Dave: I mean, I was just like, “I like her; she loves me; we love Jesus.” I mean, we literally walked down the aisle, with no idea of these three circles times two—you have complexity going on.

You just described my wife; she’s been sexually abused. I was the naïve honeymooner, who said: “Oh, that was years ago. It’s not going to affect us now.”

Ann: It’s kind of like that attitude of: “Get over it. That happened a long time ago. Why is it affecting you now?”

Dave H.: When I was younger, I think that was very much my approach and my attitude. I think it was as I got older, and connected with more people, and sat with more couples, and then just trying to evaluate yourself and your marriage in a healthy way, you begin to realize: “Wow! No, these things have influence.”

Grace is potent enough to help us to move beyond them, but only the fool would act like they have no influence whatsoever. Part of living with each other, in a way that is building for the future/is building for an endurable marriage, involves really being able to talk about those things, and more importantly, understand them.

Bob: For many years, I remember having conversations with Dennis Rainey, who was the host of this program. We would run into people, who would express what seemed like irrational fear, or rage, or anger at a level that was not commensurate with what they’d been through—something where emotions were just out of proportion to the facts. Dennis would often, in those situations—I’d be describing something or he’d say something—and he would often say, “You know, everybody has a context.”

That phrase kind of became a mantra for us to recognize that a lot of the acting out that we do in marriage—that we see other people do, that our spouse does, or people around us—a lot of that is influenced by the context—what you’re talking about—the social context that they grew up in, which doesn’t excuse how they’re responding—their rage is still sinful rage—but it does now give us a framework and an understanding of what’s going on and allows us to bring grace to that situation in a different way than if they were just being purposefully sinful in that moment; right?

Dave H.: Yes; we’re not trying to displace blame, or culpability, or go light on sin; we’re just trying to acknowledge these influences that exert a powerful imprint on who we become. I think it makes grace more amazing, you know, when we understand it and don’t ignore it; it makes the work of God and the power of the gospel all the more amazing in who we’re becoming, and some of the things where He has transformed us.

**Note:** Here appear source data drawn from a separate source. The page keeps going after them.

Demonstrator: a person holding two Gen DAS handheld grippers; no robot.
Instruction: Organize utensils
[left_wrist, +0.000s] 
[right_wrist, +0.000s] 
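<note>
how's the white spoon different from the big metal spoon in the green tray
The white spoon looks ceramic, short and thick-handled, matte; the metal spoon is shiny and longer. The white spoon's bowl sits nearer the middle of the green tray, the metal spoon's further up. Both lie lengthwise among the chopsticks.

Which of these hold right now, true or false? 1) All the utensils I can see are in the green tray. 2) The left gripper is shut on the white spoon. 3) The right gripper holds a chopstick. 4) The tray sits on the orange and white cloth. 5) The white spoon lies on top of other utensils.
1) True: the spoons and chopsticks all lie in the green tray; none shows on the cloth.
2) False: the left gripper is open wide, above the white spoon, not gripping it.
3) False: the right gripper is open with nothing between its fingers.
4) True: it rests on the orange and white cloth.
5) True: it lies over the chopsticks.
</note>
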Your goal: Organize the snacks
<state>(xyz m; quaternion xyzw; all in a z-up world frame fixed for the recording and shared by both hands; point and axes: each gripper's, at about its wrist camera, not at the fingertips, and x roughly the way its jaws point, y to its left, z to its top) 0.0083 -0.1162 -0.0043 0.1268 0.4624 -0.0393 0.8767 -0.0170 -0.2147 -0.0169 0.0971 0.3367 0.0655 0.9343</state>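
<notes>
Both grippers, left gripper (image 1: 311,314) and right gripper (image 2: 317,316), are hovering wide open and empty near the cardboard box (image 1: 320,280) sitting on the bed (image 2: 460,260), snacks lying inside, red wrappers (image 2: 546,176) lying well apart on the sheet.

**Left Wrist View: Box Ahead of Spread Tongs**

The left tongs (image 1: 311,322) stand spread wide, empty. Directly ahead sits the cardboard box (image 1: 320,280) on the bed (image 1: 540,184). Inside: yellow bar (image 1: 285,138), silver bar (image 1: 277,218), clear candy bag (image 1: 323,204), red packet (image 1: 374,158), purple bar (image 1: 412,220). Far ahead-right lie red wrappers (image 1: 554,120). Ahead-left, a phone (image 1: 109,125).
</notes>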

Those things don’t determine who we are, but they can have an influence over who are.

Ann: Dave, how do you, then—now, as you sit with couples, at this point in your life in your marriage—how do you counsel them now in comparison to what you used to do?

Dave H.: I think that—as a pastor, and as a husband, and as a father—I think that, for a long time, I felt like my task was to help another person uncover the sin that was in the human heart; and that by uncovering that sin, that was going to be the biggest help to them, so they could apply the gospel.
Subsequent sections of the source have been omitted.